“Trust in a negotiation is like lubricant in a car engine: things go a lot more smoothly.”
Building Trust is key to a successful collaborative negotiation. If you’ve taken our Certified Negotiation Expert ® (CNE®) course, you are well aware of this fact. However, trust is equally as important when it comes to attracting high quality clients.
Most of us have had success in building trusting relationships throughout our lifetime. We have good friends and family members that have known us for years. They know that we are good people and that we are deserving of their trust.
To be successful in business, we will need to learn to build trust much faster.
Being able to build trust faster is a deliberate process. Let’s look first at what causes people to trust us.
Roy Y.J. Chua from MIT Sloan places trust into two categories: cognitive trust (from the head) and affective trust (from the heart). Cognitive trust comes from our accomplishments, our skills and our reliability. In other words, are we good at what we do? Affective trust comes from our emotional closeness, empathy and rapport. In other words, do we care?

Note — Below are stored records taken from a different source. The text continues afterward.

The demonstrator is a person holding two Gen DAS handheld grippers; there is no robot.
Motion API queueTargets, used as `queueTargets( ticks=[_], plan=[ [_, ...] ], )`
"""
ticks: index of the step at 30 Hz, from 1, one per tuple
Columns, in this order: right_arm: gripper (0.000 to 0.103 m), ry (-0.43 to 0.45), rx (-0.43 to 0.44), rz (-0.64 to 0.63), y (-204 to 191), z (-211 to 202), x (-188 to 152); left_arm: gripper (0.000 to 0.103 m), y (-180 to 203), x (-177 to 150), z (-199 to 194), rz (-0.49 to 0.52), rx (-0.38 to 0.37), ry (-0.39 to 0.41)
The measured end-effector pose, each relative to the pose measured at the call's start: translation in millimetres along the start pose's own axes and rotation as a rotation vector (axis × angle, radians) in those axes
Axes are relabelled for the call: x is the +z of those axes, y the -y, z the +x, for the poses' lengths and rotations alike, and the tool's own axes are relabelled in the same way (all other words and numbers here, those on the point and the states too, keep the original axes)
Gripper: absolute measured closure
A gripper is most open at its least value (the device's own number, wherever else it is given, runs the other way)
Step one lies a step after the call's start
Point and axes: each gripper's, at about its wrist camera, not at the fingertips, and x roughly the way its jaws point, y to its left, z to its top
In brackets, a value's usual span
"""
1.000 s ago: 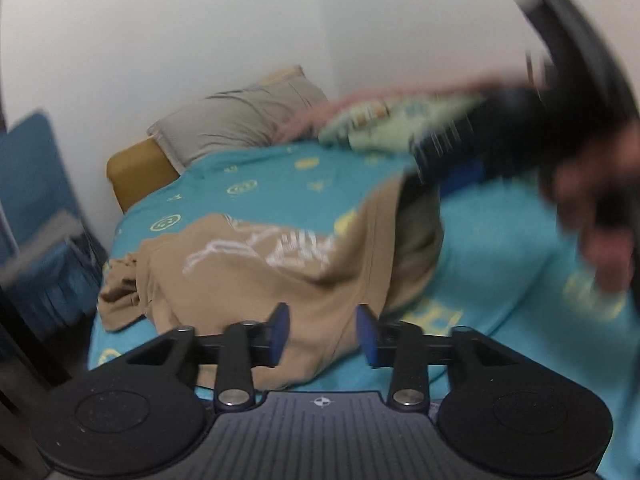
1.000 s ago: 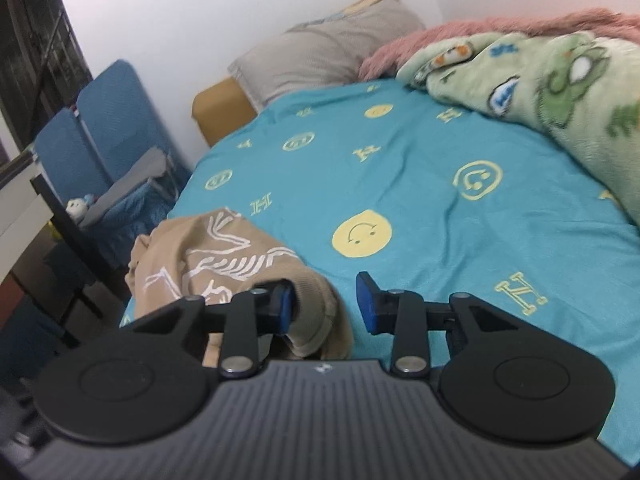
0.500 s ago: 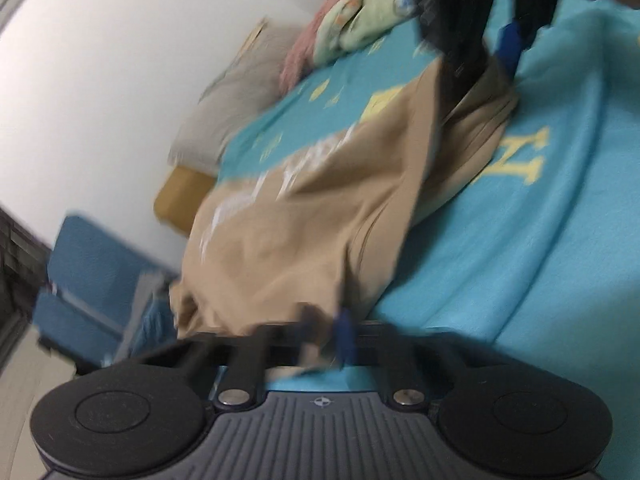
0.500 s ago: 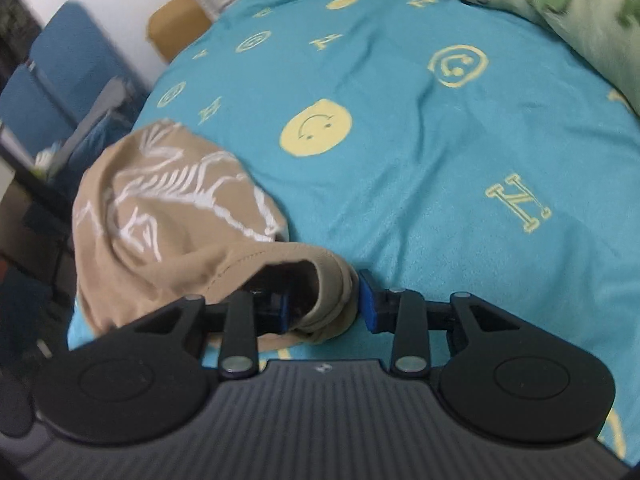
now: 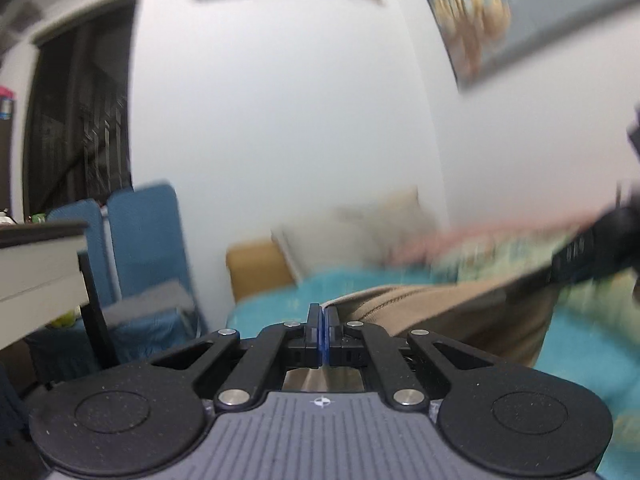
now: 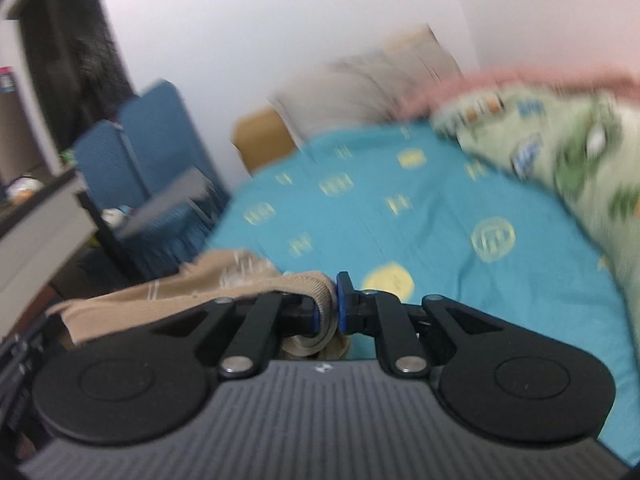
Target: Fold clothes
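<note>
Holding the tan shirt (image 6: 168,300) by its ribbed edge, our right claw (image 6: 329,312) has its blue pads clamped on the cloth, which drapes left over the claw's arm. Ahead of it the teal bed (image 6: 400,208) lies bare; the green blanket (image 6: 560,160) bounds it on the right, the blue chair (image 6: 160,148) and a worktop (image 6: 36,232) on the left. Our left claw (image 5: 319,334) is fully closed; the shirt (image 5: 440,312) starts just right of its pads and stretches right toward the other claw, though we cannot tell whether cloth is pinched. Beyond it is mostly bare wall (image 5: 280,120). A second ago both claws stood open and low over the crumpled shirt; both have since closed and risen, stretching it.
</note>
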Motion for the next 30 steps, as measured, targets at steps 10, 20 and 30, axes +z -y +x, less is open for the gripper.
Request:
queueTargets(
  ticks=[10, 20, 30],
  plan=[
    [0.091, 0.024, 0.087, -0.159, -16.1, -64.8, 27.6, 0.102, -28.5, 33.7, -60.8, -0.177, -0.123, 0.037],
    [0.089, -0.313, 0.024, -0.032, 24.0, 42.3, -21.1, 0.099, -33.1, -53.0, 108.0, -0.185, -0.044, -0.472],
    [0.091, -0.343, 0.086, 0.102, 43.9, 58.2, -26.5, 0.045, -6.7, -62.5, 111.3, -0.099, -0.06, -0.451]
  ],
)
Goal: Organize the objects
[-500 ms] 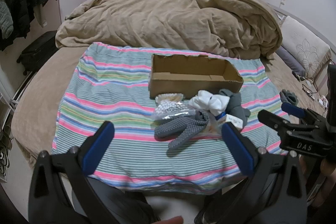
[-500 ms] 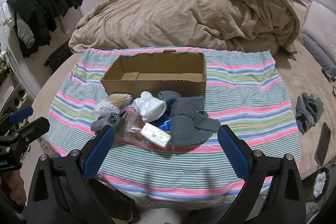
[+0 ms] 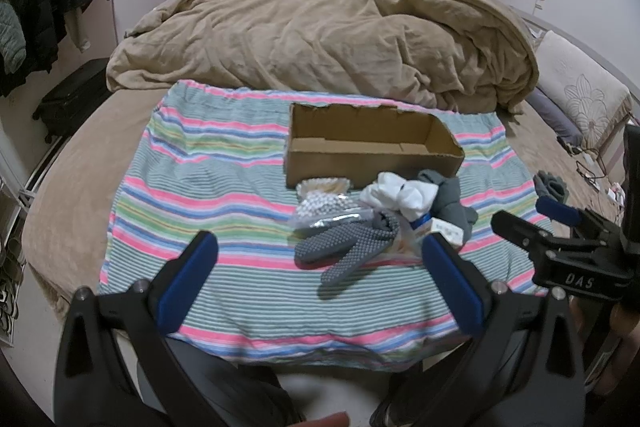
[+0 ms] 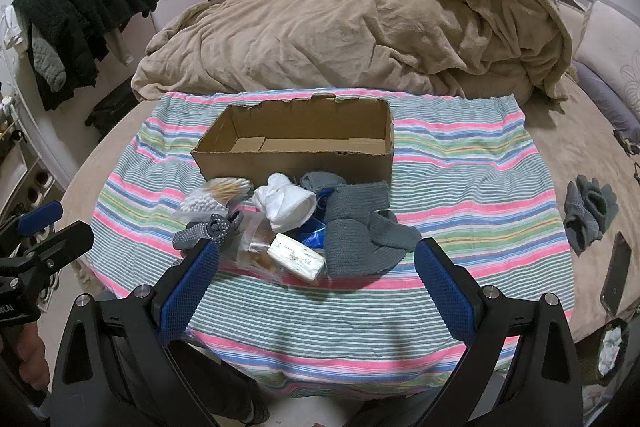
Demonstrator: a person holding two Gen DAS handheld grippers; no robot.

Stephen M.R. Covey, son of Stephen R. Covey, author of The 7 Habits of Highly Effective People, has a similar message in his book, The Speed of Trust. He lays out four “Cores of Credibility” in building trust: integrity, intent, capabilities and results. The first two deal with the heart and the second two deal with the head.
So, in order to gain trust, we need to be good at what we do and we need to care about the people we do it for.
Once we are sure that we have these two pieces of the puzzle in place, we need to figure out how to get that across effectively and in a timely manner. Telling people how great we are doesn’t seem to help build trust!
Here are seven steps that will help build trust quickly in a real estate relationship.
- Do what you say you will do. If you don’t, you don’t deserve their business.
- Tell the truth, even when it’s hard. These are not just the easy truths, these are also the truths that the person may not want to hear.
- Have empathy. Empathy is the ability to understand or feel another person’s feelings. See our past blog issue
- Listen carefully and respond to their questions and agenda, not your own.
- Understand their expectations and, at a minimum, meet those expectations.
- Be consistent – with your service, with your attitude and with your expertise.
- Keep confidences. If you talk about others, they will assume you will talk about them.
- Model integrity – walk your talk.
- Be open to seeing things in new ways – their ways.
- No BS! In our family, we call it “bunk soup”, and people have amazingly accurate radars for BS. Even small amounts of BS erode trust instantly.